At Arcanorium College, www.arcanoriumcollege.com, an international internet based adventure; we have an ongoing project to create what we have provisionally called The Portals of Chaos, a graphic grimoire. This will consist of a set of CG images on moveable cards which the magician can use for Invocation, Evocation, Enchantment and Illumination as well as just for Divination.

It will bear little resemblance to a conventional Tarot for it will have the above 8 major god forms and their associated planetary ‘spirits’ and intelligences’ as well as 28 god and goddess forms representing ‘mixed’ attributes corresponding to various personality types, assorted deities from many pagan pantheons, and various magical intents.

Plus it will probably have a number of ‘random’ event cards for the anticipation of such in divination or the imposition of such in enchantment.

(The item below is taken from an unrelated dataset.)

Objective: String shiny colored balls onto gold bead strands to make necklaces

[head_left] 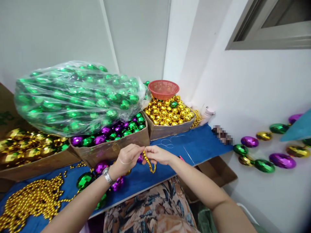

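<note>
My left hand (126, 159), with a watch on its wrist, and my right hand (157, 154) meet above the blue table (194, 145). Together they pinch a short strand of small gold beads (149, 163), which hangs down between the fingertips. A purple faceted ball (140, 158) shows just behind my left fingers; whether it is on the strand I cannot tell. More purple and green balls (100, 168) lie on the table below my left wrist.
A cardboard box of purple and green balls (110, 132) and a box of gold balls (168, 113) with a red basket (163, 89) stand behind. A bag of green balls (73, 97) lies on top. Gold bead strands (34, 200) are heaped at left. Balls hang on the right wall (264, 158).
</note>
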Demonstrator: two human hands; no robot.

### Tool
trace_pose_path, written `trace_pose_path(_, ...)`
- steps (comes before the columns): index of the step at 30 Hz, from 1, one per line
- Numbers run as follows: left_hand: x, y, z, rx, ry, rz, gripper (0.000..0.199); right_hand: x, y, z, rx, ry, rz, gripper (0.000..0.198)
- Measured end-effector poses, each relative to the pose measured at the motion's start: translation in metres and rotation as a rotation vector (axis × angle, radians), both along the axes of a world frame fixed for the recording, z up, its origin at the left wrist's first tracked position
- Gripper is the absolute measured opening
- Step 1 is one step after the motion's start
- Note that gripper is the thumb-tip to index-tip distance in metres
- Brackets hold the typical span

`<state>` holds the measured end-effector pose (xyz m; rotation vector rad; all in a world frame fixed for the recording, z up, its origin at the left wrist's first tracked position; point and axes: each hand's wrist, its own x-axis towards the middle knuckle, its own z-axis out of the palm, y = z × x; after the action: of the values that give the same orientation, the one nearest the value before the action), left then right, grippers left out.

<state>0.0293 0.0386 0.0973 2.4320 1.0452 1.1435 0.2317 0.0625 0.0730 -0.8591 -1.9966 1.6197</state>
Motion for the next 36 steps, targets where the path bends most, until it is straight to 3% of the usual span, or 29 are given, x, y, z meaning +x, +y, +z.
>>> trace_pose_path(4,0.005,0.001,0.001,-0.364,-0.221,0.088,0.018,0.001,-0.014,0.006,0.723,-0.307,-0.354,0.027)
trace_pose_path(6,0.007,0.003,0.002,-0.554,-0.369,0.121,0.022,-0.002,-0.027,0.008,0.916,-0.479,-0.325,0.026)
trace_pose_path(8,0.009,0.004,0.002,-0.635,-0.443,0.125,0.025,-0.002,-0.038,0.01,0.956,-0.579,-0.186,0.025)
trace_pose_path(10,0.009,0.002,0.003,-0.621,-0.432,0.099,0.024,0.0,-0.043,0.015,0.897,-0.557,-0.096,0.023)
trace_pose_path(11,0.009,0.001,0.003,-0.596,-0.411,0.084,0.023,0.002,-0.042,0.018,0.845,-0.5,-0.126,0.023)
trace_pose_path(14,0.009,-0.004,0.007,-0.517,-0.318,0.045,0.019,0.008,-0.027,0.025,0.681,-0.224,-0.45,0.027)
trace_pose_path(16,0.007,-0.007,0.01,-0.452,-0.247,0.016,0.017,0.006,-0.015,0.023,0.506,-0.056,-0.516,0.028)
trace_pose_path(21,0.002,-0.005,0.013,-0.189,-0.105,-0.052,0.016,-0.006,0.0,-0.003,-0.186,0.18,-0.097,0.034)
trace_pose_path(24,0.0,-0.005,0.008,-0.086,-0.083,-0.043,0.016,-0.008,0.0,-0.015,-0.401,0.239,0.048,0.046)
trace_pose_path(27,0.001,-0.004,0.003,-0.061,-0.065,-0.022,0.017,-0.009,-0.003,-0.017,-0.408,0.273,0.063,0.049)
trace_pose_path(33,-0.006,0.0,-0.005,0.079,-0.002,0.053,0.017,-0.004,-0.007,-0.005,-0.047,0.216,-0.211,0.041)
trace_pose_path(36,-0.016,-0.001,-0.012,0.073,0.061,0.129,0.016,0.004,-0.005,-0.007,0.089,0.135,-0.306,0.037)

Also we have chosen the big five entities from the Necronomicon; Cthulhu, Nyarlathotep, Shub-Niggurath, and Yog-Sothoth to represent various cosmic scale phenomena such as panspsychic panspermia, higher dimensionality, eldritch knowledge from morphic fields, and so on.

 

So, if we aim to create A Worke of Magical Arte, with useful practical applications, then perhaps we continue in a very ancient tradition. All Grimoires then appear as objectively 'fake' including the imaginary ones like the fabled Necronomicon, because the deities and monsters in them derive from cobbled together bits of our own psychology and mythology, which nevertheless can have a real psychological and parapsychological power for us.

Perhaps then we should regard Grimoires in general as 'workes of arte', as convenient analogical impositions, rather than as objective maps of the incredible complexity of the cartography of our own psychology.

 

In the composition of The Portals we aim to give it all we have got, including superb computer assisted graphic design, in the hope that it will actually improve upon the Picatrix and the Necronomicon ideas, whilst acknowledging them as precursors in an historical tradition of artistic magical thinking........

Plus also magical cup Mk 2. After a fortnight's intense metaphysical struggle it came to me that a Magical Cup should function as a device to stimulate the imagination, rather than to impose a structure on perception, thus its new stochastic design.